Mayte Santacruz, United States Department of Justice, Washington, DC, for defendant.
OPINION AND ORDER
SWEENEY, Judge
In this case, plaintiffs own real property in Cleveland County, North Carolina, adjacent to
a railroad right-of-way. They contend that the United States, by authorizing the conversion of the
railroad right-of-way into a recreational trail pursuant to the National Trail Systems Act (“Trails
Act”), took their property without paying just compensation in violation of the Fifth Amendment
to the United States Constitution. In furtherance of their claim for just compensation, plaintiffs
moved for partial summary judgment on liability. Defendant subsequently moved to stay
proceedings pending resolution of the appeal in Caquelin v. United States, which is currently
before the United States Court of Appeals for the Federal Circuit (“Federal Circuit”). Plaintiffs
oppose defendant’s motion.
I. LEGAL STANDARD
“[T]he power to stay proceedings is incidental to the power inherent in every court to
control the disposition of the causes on its docket with economy of time and effort for itself, for
counsel, and for litigants.” Landis v. N. Am. Co., 299 U.S. 248, 254 (1936). However, a court’s
discretion to stay proceedings is not boundless. Cherokee Nation of Okla. v. United States, 124
F.3d 1413, 1416 (Fed. Cir. 1997). Rather, a court must “weigh competing interests and maintain
an even balance.” Landis, 299 U.S. at 254-55. On the one hand, the court must examine whether
the party seeking to stay proceedings has presented “a clear case of hardship or inequity in being
required to” proceed with litigation. Id. at 255; accord Clinton v. Jones, 520 U.S. 681, 708
(1997) (“The proponent of a stay bears the burden of establishing its need.”). On the other hand,
the court must be mindful of any hardship that might be borne by the opposing party; for
example, that “delaying trial would increase the danger of prejudice resulting from the loss of
evidence, including the inability of witnesses to recall specific facts, or the possible death of a
party.” Jones, 520 U.S. at 707-08; accord Cherokee Nation of Okla., 124 F.3d at 1418 (“[T]he
trial court’s decision to postpone resolution of the breach claim impairs the [plaintiffs’] ability to
plead their causes. With the passage of time, memories will fade, litigation costs will balloon,
and resolve will dwindle.”). Indeed, “[o]nly in rare circumstances will a litigant in one cause be
compelled to stand aside while a litigant in another settles the rule of law that will define the
rights of both.” Landis, 299 U.S. at 255; see also id. at 256 (noting that in a case “of
extraordinary public moment,” a litigant “may be required to submit to delay not immoderate in
extent and not oppressive in its consequences if the public welfare or convenience will thereby be
promoted”).
II. DISCUSSION
In its motion, defendant notes that plaintiffs, in their motion for partial summary
judgment, rely on the Federal Circuit’s decision in Ladd v. United States, 630 F.3d 1015 (Fed.
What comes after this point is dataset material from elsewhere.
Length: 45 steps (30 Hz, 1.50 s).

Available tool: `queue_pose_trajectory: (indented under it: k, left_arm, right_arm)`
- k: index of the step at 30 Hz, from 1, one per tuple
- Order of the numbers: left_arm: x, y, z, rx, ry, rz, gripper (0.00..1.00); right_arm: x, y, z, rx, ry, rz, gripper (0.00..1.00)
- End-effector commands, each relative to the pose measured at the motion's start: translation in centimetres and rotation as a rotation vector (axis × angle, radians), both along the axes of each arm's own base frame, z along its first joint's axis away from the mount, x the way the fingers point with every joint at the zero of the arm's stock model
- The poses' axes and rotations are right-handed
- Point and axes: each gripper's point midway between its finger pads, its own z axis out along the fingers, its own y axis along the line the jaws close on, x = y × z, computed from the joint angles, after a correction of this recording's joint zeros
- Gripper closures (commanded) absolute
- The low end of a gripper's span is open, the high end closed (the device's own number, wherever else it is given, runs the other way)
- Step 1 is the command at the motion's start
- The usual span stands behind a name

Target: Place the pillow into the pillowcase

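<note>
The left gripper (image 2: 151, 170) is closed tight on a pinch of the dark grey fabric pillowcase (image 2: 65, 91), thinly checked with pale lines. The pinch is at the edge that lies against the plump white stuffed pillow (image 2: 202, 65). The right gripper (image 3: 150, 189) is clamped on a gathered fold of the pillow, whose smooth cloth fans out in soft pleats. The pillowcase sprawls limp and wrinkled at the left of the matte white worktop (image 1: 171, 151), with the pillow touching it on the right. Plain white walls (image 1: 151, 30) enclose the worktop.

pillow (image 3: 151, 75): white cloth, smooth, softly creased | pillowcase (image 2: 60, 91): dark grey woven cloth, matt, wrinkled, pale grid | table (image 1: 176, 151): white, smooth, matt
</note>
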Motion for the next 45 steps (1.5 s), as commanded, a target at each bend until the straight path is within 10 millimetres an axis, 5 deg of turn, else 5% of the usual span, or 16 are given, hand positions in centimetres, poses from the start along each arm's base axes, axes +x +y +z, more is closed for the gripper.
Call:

Cir. 2010), and similar decisions to “argue that even though no trail use agreement has been
reached in this case, the United States effected a taking of their property when the Surface
Transportation Board (‘STB’) issued the Notice of Interim Trail Use (‘NITU’) on August 4,
2015.” Mot. ¶ 1. Defendant then asserts that it has lodged an appeal in another Trails Act case,
Caquelin, and that resolution of the issues in that case “will have a direct and substantial impact
on the law governing this case.” Mot. ¶ 3. In particular, defendant represents that it requested en
banc review of the following two issues in Caquelin:
“(1) Whether a takings claim based on issuance of a NITU where no trail-use
agreement is reached, no interim trail is created, the time for negotiating a
trail-use agreement has lapsed, and the railroad has abandoned its rail line should
be analyzed using a regulatory takings, rather than physical takings, framework;”
and “(2) Whether a physical takings claim accrues upon issuance of the NITU.”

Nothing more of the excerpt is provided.